A Little Annotation does a Lot of Good: A Study in Bootstrapping Low-resource Named Entity Recognizers
This addresses the challenge of extending named entity recognition to under-resourced languages, which is incremental as it builds on existing cross-lingual transfer and active learning methods.
The paper tackles the problem of creating high-quality named entity recognizers for low-resource languages with limited human annotation, finding that a dual-strategy approach combining cross-lingual transfer with targeted annotation of uncertain spans achieves competitive accuracy using only one-tenth of the training data.

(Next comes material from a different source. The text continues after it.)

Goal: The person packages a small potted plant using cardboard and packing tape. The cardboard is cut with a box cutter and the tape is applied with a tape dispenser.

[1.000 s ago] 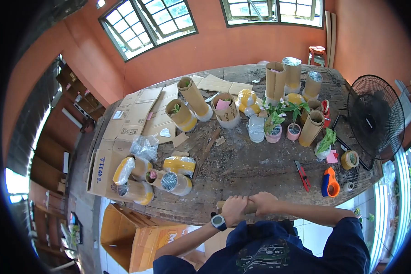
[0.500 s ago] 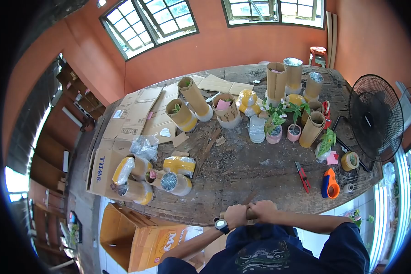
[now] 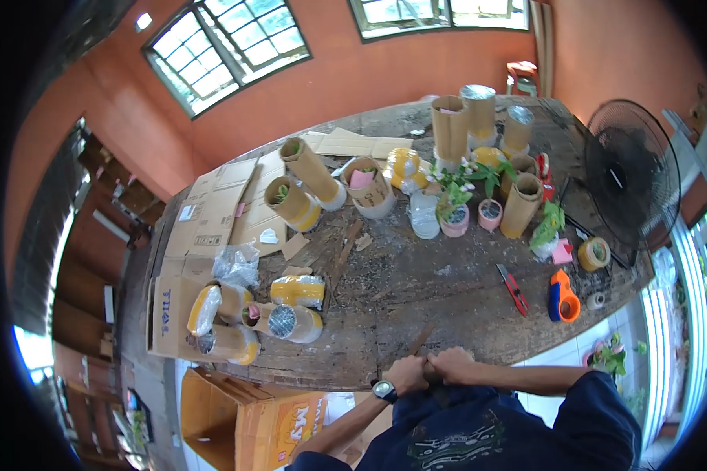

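Note:
Close to my body at the table's front edge, my left hand (image 3: 407, 374) and my right hand (image 3: 452, 366) are closed side by side. Between them shows a bit of a brown piece that looks like cardboard (image 3: 430, 370); the fingers hide most of it. Just beyond the hands lies a narrow brown strip (image 3: 422, 338) on the wooden table (image 3: 401, 302). To the right are a red-handled cutter (image 3: 514, 290) and an orange and blue tape dispenser (image 3: 563, 297).
Potted plants (image 3: 454, 217) and cardboard tubes (image 3: 521, 206) stand at the back right. Taped tubes (image 3: 297, 322) lie at the left, near flattened cardboard (image 3: 212, 204). A black fan (image 3: 632, 173) stands at the right. An open carton (image 3: 251, 424) is below the table edge.
The camera view has shifted, so the table items appear further left and up. Both hands stay closed together near my body, and less of the brown piece shows.

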Motion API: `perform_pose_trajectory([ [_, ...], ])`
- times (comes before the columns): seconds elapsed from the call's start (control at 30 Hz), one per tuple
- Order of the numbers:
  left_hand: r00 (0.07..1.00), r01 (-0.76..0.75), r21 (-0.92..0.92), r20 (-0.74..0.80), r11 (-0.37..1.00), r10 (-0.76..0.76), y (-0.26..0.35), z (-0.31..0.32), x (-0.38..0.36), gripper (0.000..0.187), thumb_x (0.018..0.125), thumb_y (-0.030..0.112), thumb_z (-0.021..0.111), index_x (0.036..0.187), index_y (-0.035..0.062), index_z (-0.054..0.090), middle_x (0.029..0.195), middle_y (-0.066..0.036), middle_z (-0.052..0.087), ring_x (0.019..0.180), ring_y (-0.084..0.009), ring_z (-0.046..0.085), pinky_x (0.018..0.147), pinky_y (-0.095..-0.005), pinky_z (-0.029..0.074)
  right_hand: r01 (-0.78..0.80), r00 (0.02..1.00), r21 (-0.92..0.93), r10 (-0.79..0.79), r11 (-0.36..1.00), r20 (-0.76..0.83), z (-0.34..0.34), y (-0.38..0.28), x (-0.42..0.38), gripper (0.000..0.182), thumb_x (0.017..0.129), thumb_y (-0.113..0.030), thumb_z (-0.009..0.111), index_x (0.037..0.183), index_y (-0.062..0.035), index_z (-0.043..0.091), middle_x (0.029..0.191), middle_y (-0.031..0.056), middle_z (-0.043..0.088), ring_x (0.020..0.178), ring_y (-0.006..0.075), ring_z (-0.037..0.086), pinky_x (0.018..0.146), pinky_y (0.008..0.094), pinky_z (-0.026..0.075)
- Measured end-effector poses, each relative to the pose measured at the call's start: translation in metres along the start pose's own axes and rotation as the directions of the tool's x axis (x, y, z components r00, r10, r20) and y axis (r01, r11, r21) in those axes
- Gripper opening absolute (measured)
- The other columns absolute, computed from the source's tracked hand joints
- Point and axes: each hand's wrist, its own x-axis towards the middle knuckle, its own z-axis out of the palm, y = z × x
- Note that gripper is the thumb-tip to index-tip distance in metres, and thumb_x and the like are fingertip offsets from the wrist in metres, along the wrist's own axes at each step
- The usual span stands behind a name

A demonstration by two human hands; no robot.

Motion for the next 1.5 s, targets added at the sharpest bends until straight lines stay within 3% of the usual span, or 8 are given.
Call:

Most state-of-the-art models for named entity recognition (NER) rely on the availability of large amounts of labeled data, making them challenging to extend to new, lower-resourced languages. However, there are now several proposed approaches involving either cross-lingual transfer learning, which learns from other highly resourced languages, or active learning, which efficiently selects effective training data based on model predictions. This paper poses the question: given this recent progress, and limited human annotation, what is the most effective method for efficiently creating high-quality entity recognizers in under-resourced languages? Based on extensive experimentation using both simulated and real human annotation, we find a dual-strategy approach best, starting with a cross-lingual transferred model, then performing targeted annotation of only uncertain entity spans in the target language, minimizing annotator effort. Results demonstrate that cross-lingual transfer is a powerful tool when very little data can be annotated, but an entity-targeted annotation strategy can achieve competitive accuracy quickly, with just one-tenth of training data.